External doors and windows blown inwards by the explosions
The school has been evacuated and all of the summer school’s students have been sent home. Those from outside Tianjin are staying with faculty and friends or at nearby hotels who are providing accommodation for free. Andrews is herself temporarily hosting a student from Hebei province until her parents can come and pick her up later today. Temporary accommodations are also available at a nearby elementary school which has set up tents on their soccer pitch, providing people with food, water, and shelter.

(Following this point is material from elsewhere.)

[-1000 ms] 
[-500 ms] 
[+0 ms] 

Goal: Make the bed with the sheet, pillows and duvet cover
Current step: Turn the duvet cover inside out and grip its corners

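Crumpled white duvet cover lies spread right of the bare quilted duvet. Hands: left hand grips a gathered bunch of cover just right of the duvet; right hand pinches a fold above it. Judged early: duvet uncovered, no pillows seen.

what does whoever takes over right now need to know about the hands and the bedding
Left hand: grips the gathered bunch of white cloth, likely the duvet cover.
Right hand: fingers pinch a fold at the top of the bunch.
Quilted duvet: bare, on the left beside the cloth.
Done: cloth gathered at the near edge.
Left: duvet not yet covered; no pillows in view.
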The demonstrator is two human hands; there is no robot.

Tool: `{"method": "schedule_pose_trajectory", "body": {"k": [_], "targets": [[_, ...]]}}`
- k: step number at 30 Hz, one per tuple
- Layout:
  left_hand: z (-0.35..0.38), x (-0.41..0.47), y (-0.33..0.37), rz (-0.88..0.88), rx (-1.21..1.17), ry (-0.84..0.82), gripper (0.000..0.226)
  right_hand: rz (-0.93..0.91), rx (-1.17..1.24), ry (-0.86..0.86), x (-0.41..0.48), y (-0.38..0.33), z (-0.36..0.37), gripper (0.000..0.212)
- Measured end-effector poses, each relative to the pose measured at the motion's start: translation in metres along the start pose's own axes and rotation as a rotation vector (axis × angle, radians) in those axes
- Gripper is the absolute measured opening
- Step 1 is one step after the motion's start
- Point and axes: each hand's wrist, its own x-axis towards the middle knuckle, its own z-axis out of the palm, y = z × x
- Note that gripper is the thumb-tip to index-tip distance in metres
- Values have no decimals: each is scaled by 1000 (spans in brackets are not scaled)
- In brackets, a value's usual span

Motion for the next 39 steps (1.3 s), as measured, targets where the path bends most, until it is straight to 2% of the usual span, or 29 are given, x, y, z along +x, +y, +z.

Damage to the facade of school buildings
“Most people between 6th Avenue and 10th Avenue are homeless,” says Andrews. Many of the buildings closer to the port don’t have electricity, most have their windows smashed, and tenants have been refused access to buildings until they are deemed structurally safe. At the school, those classrooms not directly facing the blast seem fine, but Andrews says that an assessment on safety can’t be made until everything has been cleaned up.
Smoke rising from the site of the port explosions at noon today, as seen from Andrew’s apartment
At noon today Andrews reported a marked increase in the volume of smoke coming from the site of the explosions. “The fire is clearly still raging,” she says.